The government thinks it is being very clever by breaking the Northern Ireland protocol. It imagines it successfully deceived both the EU and the British electorate, and can now wave a magic wand to undo the damage. Really its behaviour is a sign that it cannot, even now, accept the consequences of its own actions. It cannot even admit the premise of them. The prime minister calls the adjustments in the protocol bill “relatively trivial” while proposing to disapply the majority of the agreement.  

The protocol is simply the latest example of government ministers having to fix something that was broken before it even existed. The fundamentalist Brexiteers on the backbenches, meanwhile, see that their project is failing and proffer ever-more extreme schemes and scapegoats to disguise it. Because they cannot concede the inevitable failure of their project, it must be the failure of its delivery that is to blame. The impurity of this Brexit, rather than Brexit itself.

A project that was always irrational must grow more so in order to justify itself. And so the government is still justifying the basic lie at Brexit’s core. The lie that Brexit can work without causing harm.  

Here is the original falsehood from which all the misery flows. Acceptance of it is required for entrance into much of public life.
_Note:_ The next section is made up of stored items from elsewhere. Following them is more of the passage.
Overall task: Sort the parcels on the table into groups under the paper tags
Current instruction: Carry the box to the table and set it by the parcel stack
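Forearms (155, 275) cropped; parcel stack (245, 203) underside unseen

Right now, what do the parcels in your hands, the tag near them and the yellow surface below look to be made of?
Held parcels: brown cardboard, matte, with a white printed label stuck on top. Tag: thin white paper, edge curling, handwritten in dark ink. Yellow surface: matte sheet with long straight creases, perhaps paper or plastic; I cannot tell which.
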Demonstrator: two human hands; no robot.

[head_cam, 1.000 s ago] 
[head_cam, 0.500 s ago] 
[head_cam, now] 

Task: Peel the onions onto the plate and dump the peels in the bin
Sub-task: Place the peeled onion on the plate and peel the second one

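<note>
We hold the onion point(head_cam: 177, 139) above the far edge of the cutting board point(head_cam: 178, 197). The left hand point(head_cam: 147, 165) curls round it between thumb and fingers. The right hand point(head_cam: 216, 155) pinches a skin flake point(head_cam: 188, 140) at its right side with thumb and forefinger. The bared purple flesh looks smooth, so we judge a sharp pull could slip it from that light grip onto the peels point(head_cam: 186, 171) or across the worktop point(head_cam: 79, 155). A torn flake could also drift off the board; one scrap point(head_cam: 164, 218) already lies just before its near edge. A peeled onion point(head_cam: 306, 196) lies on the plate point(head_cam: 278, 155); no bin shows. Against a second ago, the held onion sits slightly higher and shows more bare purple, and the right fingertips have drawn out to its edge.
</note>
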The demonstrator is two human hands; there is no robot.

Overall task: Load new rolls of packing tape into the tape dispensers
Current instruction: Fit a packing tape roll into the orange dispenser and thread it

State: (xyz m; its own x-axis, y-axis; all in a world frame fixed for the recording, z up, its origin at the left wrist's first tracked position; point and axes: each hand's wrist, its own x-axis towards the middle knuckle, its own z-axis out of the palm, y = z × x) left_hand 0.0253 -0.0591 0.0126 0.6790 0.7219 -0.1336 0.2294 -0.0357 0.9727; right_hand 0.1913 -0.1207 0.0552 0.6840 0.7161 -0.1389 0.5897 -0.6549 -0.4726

Everyone knows that the project is going badly but no one is allowed to say so. Brexit is the new omertà: not only must its consequences be denied, they must never even be named.    

And because nobody can acknowledge the carnage, nobody can do anything about it. To mitigate it, political leaders may only attempt piecemeal and ineffective measures which won’t require anyone to tell the basic truth about what has happened. Nobody can talk about the single market or customs union; senior ministers and shadow ministers cannot even concede that Brexit has anything to do with the weak economic forecasts.

Sustaining the lie is not an abstract endeavour. It exacts a heavy price from the people of the UK. It requires us to accept a less competitive economy, lower trade and weaker growth for the short and long term. That means more businesses struggling and more people in poverty. It requires Northern Ireland to face permanent instability in the place of a delicate equilibrium. Politics in the province has now reverted to a zero-sum game: if Sinn Féin is happy with the protocol settlement it means the DUP is not, and vice versa. Whereas frictionless trade before Brexit was guaranteed both east to west and north to south, now only one can be ensured. None of this is solely about the protocol. As the putative future first minister Michelle O’Neill said, the threat to the Good Friday Agreement is Brexit itself.

The lie has become impossible to expose because it is now entangled with the idea of Britain itself. Brexit is the product of UK exceptionalism: the idea we can disregard rules and get something others can’t, while other people suspend their interests and laws to accommodate us. If we accept the truth about Brexit, we must also accept the truth of our place in the world. We can’t and don’t.

And so we are condemned to denial. No major politician can break the spell and admit what is clear to the outside world: that Brexit is a generational disaster; one of the worst blunders by any British government; a project so impossible to defend in reality that only naked lies can stop it collapsing in on itself.  

How do we account for something that has caused so much destruction and misery in so short a time? Millions of words have been written but in the end, just three will do. Brexit is poison.